Restate the whole listing below word for word and keep the images out.

- - -

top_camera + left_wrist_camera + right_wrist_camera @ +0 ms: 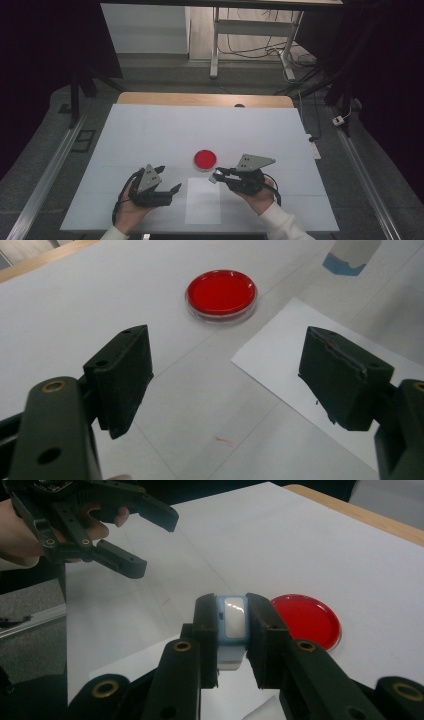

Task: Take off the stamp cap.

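white table cover (150, 135): right gripper (233, 630) clamps a small, light, rigid blue-capped vial (232, 622) by its sides; left gripper (225, 375) gapes empty.

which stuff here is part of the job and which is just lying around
In the job:
- small white and blue bottle, clamped in the right tool
- red petri dish, close beside that tool
- sheet of white paper between the hands
- left tool, open, with nothing between its pads

Lying about:
- white table leg frame on the floor beyond
- loose cables under it
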Demonstrator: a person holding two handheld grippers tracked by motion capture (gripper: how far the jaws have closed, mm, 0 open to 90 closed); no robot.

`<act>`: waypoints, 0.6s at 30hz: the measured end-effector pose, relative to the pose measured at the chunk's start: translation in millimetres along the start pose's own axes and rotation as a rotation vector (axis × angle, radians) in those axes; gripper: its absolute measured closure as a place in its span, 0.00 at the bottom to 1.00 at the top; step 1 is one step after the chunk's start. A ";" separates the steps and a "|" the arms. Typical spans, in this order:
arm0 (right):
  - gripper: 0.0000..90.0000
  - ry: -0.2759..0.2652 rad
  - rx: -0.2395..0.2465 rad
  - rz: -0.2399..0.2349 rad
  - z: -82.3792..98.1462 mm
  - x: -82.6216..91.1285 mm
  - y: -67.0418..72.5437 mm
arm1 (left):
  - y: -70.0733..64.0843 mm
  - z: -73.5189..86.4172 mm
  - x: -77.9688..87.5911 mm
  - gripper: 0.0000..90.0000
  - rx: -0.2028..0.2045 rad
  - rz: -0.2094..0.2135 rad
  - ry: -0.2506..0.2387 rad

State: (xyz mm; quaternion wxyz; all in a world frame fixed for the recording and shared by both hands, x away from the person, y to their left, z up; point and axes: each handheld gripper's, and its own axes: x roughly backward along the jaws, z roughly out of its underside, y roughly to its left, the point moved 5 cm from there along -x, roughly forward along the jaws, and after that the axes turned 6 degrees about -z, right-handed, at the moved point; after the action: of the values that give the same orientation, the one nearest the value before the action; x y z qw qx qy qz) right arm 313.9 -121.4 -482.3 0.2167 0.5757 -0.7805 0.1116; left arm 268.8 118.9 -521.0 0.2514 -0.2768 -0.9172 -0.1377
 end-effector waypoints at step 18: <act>0.83 -0.014 -0.018 -0.002 0.3 1.3 -1.9 | -19.6 -13.9 -18.8 0.23 -0.053 0.043 0.010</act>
State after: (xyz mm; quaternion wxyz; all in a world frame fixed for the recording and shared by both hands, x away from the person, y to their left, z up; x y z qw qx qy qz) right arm 315.3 -123.2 -482.1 0.2167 0.5752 -0.7824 0.1004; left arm 276.4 89.4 -521.7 0.2514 -0.3023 -0.9058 -0.1579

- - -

▸ RESULT
top_camera + left_wrist_camera + right_wrist_camera @ +0 ms: 

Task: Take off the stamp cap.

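white table cover (150, 135): right gripper (233, 630) clamps a small, light, rigid blue-capped vial (232, 622) by its sides; left gripper (225, 375) gapes empty.

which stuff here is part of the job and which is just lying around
In the job:
- small white and blue bottle, clamped in the right tool
- red petri dish, close beside that tool
- sheet of white paper between the hands
- left tool, open, with nothing between its pads

Lying about:
- white table leg frame on the floor beyond
- loose cables under it
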Demonstrator: a person holding two handheld grippers tracked by motion capture (gripper: how far the jaws have closed, mm, 0 open to 90 closed); no robot.

`<act>`: waypoints, 0.6s at 30hz: the measured end-effector pose, relative to the pose measured at the chunk's start: translation in millimetres along the start pose's own axes and rotation as a rotation vector (axis × angle, radians) in those axes; gripper: its absolute measured closure as a place in its span, 0.00 at the bottom to 1.00 at the top; step 1 is one step after the chunk's start. A ";" separates the steps and a "|" the arms. Typical spans, in this order:
arm0 (right):
  - gripper: 0.0000..90.0000
  - ry: -0.2759..0.2652 rad
  - rx: -0.2395..0.2465 rad
  - rz: -0.2399..0.2349 rad
  - z: -82.3792..98.1462 mm
  - x: -82.6216..91.1285 mm
  - y: -67.0418..72.5437 mm
arm1 (left):
  - y: -70.0733..64.0843 mm
  - z: -73.5189..86.4172 mm
  - x: -77.9688..87.5911 mm
  - gripper: 0.0000..90.0000
  - rx: -0.2028..0.2045 rad
  - rz: -0.2094..0.2135 rad
  - ry: -0.2506..0.2387 rad

State: (xyz mm; quaternion wxyz; all in a world frame fixed for the recording and shared by both hands, x away from the person, y to their left, z up; point and axes: each handheld gripper's, and its own axes: x roughly backward along the jaws, z roughly out of its underside, y roughly to its left, the point moved 5 cm from there along -x, roughly forward along the jaws, and after that the axes turned 6 degrees about -z, right-handed, at the moved point; after the action: of the values that give the same orientation, the one nearest the value before the action; x y z qw qx qy qz) right arm 313.9 -121.4 -482.3 0.2167 0.5757 -0.7805 0.1116; left arm 268.8 118.9 -521.0 0.2514 -0.2768 -0.9172 -0.1377
 end-effector waypoints at step 18: <act>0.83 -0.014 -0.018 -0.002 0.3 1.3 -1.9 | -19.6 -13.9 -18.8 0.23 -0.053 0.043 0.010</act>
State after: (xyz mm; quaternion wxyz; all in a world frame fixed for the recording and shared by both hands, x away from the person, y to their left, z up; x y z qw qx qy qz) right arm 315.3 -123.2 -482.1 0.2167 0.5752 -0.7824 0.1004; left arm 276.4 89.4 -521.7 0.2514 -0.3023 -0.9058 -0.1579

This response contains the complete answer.